A Kitchen Window to the World…from an Alzheimer’s View

As I looked out my kitchen window this morning and glimpsed lilac and forsythia bushes with leaf buds, I was reminded of the kitchen window of my childhood in the farmhouse where I grew up. Mother also enjoyed gazing out a window while washing dishes and would tell about the one, during her youthful days, above their pantry sink. For years she bemoaned the fact that, in our farmhouse, she had only a wall to stare at.

So one day my dad hauled saw and other tools into the kitchen, bought a window with four panes, and installed it above our kitchen sink. It did brighten the large kitchen and helped make washing the dishes for six family members and hired man an easier task…for Mother, Sister and me.

 Window to the World

 This became Mother’s window to the world. It opened a view of the brook that ran between house and barn. Beyond the barn was a corn field, pasture and woodland. The scenery was ever changing, depending on the time of day and year.

 Glimpsing deer grazing in that pasture adjacent to the woodland, in the late afternoon, was an occasion of excitement for us children. This almost became a daily ritual, looking for the white tailed deer moving slowly across the pasture as they nibbled at the foliage.

 Windows in Alzheimer’s Years

 Even after she developed Alzheimer’s, Mother looked out the window of the house where she then lived and drifted back in time to the scene from her farmhouse kitchen, even though she was no longer there.

 It took me awhile to figure out what she was talking about when Mother told me she saw the cows coming to the barn or the deer near the woods when no animals were outside this kitchen window. Then I realized she was talking about the window of my childhood. So we both reminisced over a cup of tea, providing a happy occasion.

 My Kitchen Window

 Wherever my husband and I live, even though we have a dishwasher and I don’t spend so much time at the kitchen sink, I still want a window. I like to gaze at the woods around my present home, watch the birds flitting around, look at the trees budding in spring, changing color in autumn and covered with snow in winter.

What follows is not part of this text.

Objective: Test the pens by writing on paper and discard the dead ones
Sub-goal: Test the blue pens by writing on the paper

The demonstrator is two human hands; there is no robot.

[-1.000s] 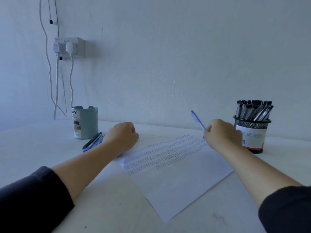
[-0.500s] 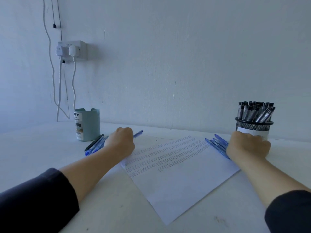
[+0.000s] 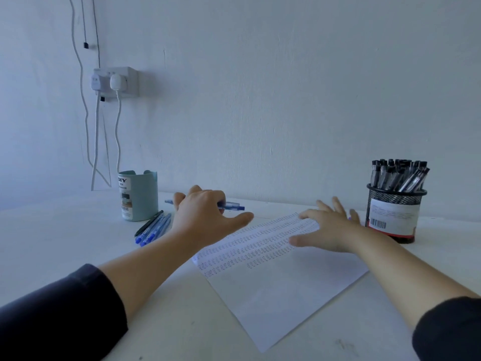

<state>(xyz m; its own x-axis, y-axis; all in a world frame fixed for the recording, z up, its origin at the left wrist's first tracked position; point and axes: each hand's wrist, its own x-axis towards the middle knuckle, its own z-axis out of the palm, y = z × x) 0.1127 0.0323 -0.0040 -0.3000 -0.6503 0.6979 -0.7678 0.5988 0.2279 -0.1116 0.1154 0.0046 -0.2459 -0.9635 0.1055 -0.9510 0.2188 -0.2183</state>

 The window above the sink becomes the heritage of women who spend time in the kitchen. Mine encompasses memories of my childhood and of my mother who wanted her kitchen window to the world…even during her Alzheimer’s years.


St. Patrick’s Day Memories in Alzheimer’s World

We made quite an event of St. Patrick’s Day when I was growing up.  We didn’t have Irish family connections, except possibly way back in our genealogy.  But the hired man on our farm celebrated this holiday.

We children always checked to see if Dan had the little green bow on his work cap when he came in for breakfast that morning.  He was more like a member of our family, a grandfather figure for us children, even though he didn’t live at our home. 

He took his meals with us, and Mother prepared corned beef and cabbage for dinner, the large meal of the day on a farm.  If she didn’t have corned beef, she cooked a ham with potatoes, cabbage and carrots for St. Patrick’s Day.

When Mother was in the nursing home and someone mentioned they were having corned beef and cabbage for St. Patrick’s Day, she asked, “Did they make enough for Dan?”

Even though her memories were garbled, some glimmer of the past on our farm came through and was associated with that day.

Encourage your family member to elaborate on memories.  Write them down or record them so you will have them for your family history.  Also, they will remind you that even though someone has Alzheimer’s disease, some of those memories linger and can be shared.